With the relentless passage of time, it’s also no surprise that the thing that I mentioned regarding “a little bit of Steve Jobs in every Apple product” at that time, has become a lot more diluted. Apple the company has grown a lot larger (personnel and market capitalization wise) since then. A lot of the product line has seen incremental improvements, but nothing drastically revolutionary and transformative as the introduction of the iPhone was in 2007.
I still do not own an Apple Watch even though it is now at “Series 7” in its iterative design. And my main Mac desktop is still my trusty and tank like reliable 2010 Mac Pro; my newest computer period is an MSI Trident X (again highlighting how I’ve become less tied to the Apple ecosystem). There was a period where I was looking at eventually upgrading to the 2019 Mac Pro (doing the 1 year wait to see how well it pegged the reliability meter). But then the much rumored Apple Silicon was announced in June 2020 with the 2 year transition of the Mac product line to Apple’s own processor chip. Even though I had previously wrote that I would personally not go through another transition of this type, the PC world has also changed (where even Microsoft is considering a further shift towards ARM based systems for their own Windows based hardware products). And that gave me enough pause to take a wait and see approach.
I believe I did guess right that a lot of the ideas that Jobs himself had prior to his passing, have pretty much either been implemented, toned down, or shelved. Product wise, the company has been running on the inertia of the iPhone (and iPad) over the past decade. The company has a lot of bright people but not that “product person” that Steve Jobs was (and could relentlessly pursue the”perfection” of getting that product idea, released). Jobs was only 56 years old when he passed away. He would’ve been a still young 66 years old today (and who knows just what else sort of ideas he would have had over the past decade).
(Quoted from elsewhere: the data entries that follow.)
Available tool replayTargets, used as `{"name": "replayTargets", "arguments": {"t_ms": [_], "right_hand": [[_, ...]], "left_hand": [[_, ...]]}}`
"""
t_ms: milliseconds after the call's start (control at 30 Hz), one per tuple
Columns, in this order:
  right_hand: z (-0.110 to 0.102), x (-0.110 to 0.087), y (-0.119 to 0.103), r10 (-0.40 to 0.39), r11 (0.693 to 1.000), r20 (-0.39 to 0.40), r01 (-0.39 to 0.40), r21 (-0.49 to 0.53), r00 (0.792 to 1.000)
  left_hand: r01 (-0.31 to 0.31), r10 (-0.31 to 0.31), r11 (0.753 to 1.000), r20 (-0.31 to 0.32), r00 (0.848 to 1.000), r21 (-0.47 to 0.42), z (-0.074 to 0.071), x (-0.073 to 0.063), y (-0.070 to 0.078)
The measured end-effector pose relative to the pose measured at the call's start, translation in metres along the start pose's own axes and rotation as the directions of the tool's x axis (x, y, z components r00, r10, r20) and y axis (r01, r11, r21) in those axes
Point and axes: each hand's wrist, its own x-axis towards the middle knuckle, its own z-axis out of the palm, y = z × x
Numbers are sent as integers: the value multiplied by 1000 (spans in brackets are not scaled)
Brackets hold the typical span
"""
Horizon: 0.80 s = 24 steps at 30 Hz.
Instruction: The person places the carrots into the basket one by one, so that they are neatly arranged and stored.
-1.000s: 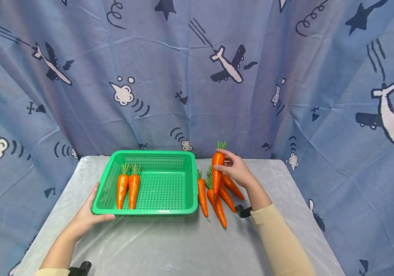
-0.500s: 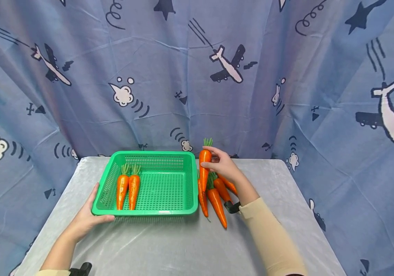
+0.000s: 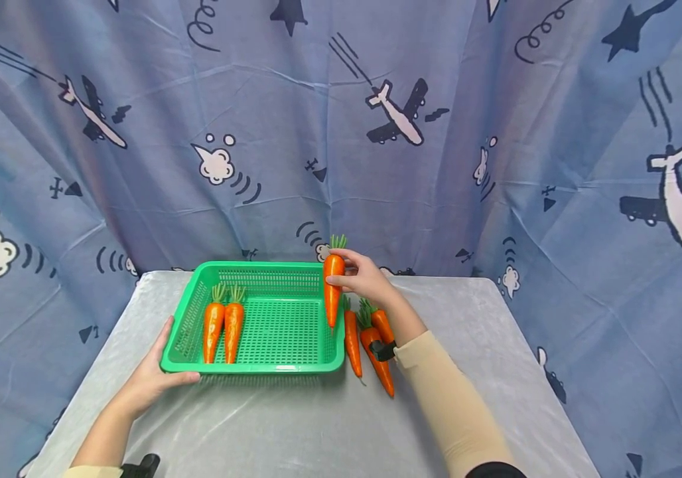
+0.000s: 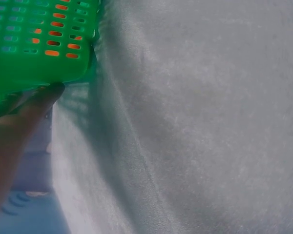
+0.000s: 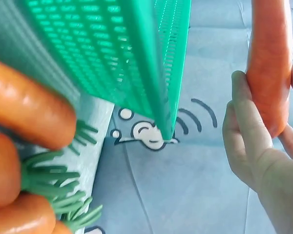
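Note:
A carrot [image 3: 332, 292] with a green stem stub hangs tip down in my right hand [image 3: 371, 275], pinched between thumb and fingers. In the head view it overlaps the right wall of the green plastic basket [image 3: 257, 367]. The right wrist view shows the held carrot [image 5: 269, 63] with fingers on both sides of it. My left hand [image 3: 146, 382] holds the basket's near left corner, thumb along the front rim and fingers along the left side. Two carrots [image 3: 213, 332] lie side by side inside the basket, at its left, stems away from me.
Several more carrots [image 3: 351, 342] lie on the grey cloth-covered table [image 3: 293, 425] just right of the basket, partly hidden by my right wrist. A blue curtain [image 3: 287, 166] with printed airplanes hangs behind and at both sides of the table.
My right hand has carried the carrot left, from above the loose carrots to the basket's right edge. The left hand and the basket stay in place.

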Motion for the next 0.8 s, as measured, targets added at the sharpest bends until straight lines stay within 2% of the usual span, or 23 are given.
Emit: {"name": "replayTargets", "arguments": {"t_ms": [400, 800], "right_hand": [[27, 22, -7, 7, 998, 50, -10, 59, 999], [59, 47, -15, -2, 999, 118, -4, 46, 993]], "left_hand": [[-8, 8, 1000, 0, 1000, -3, 0, -2, 1], [5, -5, 1000, -6, 1000, 20, -2, 1, -5]]}}
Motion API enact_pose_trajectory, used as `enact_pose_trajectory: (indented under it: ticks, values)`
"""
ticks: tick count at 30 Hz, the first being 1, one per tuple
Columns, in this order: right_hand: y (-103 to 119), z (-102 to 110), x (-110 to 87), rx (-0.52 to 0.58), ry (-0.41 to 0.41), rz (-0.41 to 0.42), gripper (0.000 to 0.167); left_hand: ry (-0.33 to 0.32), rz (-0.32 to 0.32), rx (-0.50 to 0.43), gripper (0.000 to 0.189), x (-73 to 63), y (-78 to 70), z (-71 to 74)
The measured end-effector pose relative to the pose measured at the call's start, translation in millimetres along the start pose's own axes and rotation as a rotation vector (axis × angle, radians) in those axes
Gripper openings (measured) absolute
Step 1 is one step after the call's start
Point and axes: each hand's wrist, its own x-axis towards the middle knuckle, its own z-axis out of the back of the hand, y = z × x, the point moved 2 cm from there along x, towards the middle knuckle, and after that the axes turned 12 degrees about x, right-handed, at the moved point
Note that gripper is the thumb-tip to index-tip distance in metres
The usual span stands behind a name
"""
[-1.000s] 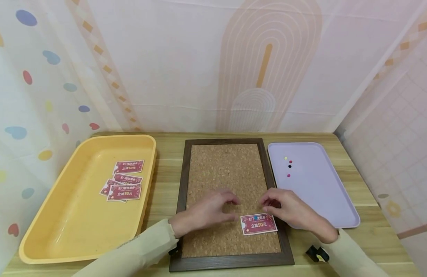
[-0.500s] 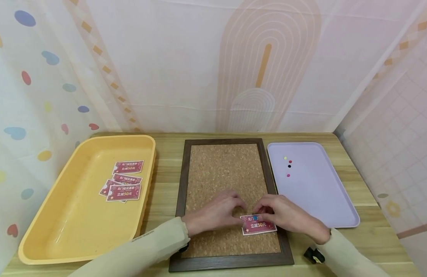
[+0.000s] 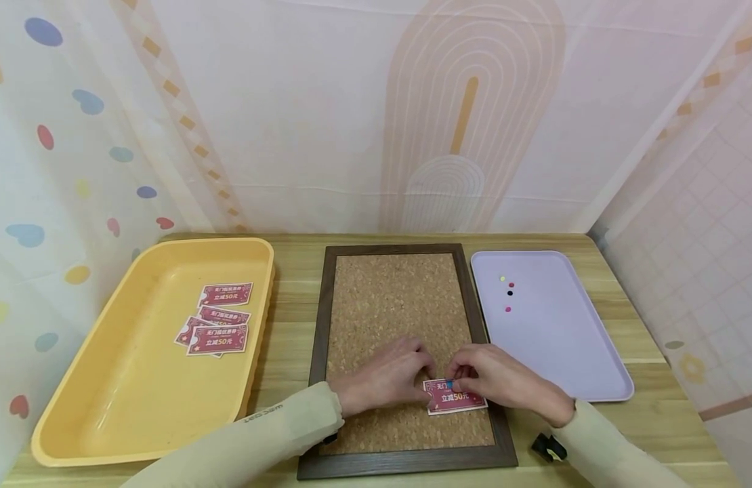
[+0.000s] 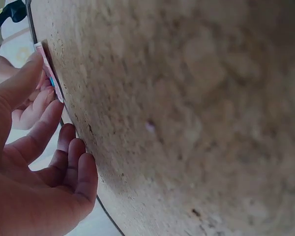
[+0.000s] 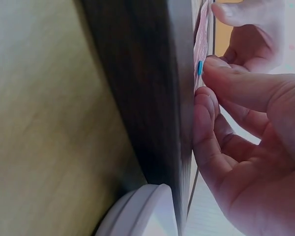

There are parts of me that occasionally wishes there would be a “one more thing” moment during an Apple event, but know realistically the company no longer has someone with Steve Jobs mind where it could visualize ideas as a tangible product (and push engineers to make those ideas come to life). I am grateful and thankful that I did live in the time when all of this was happening (and to have taken a part in it, even if it was just a small part), where Jobs and Apple made this huge dent in the universe.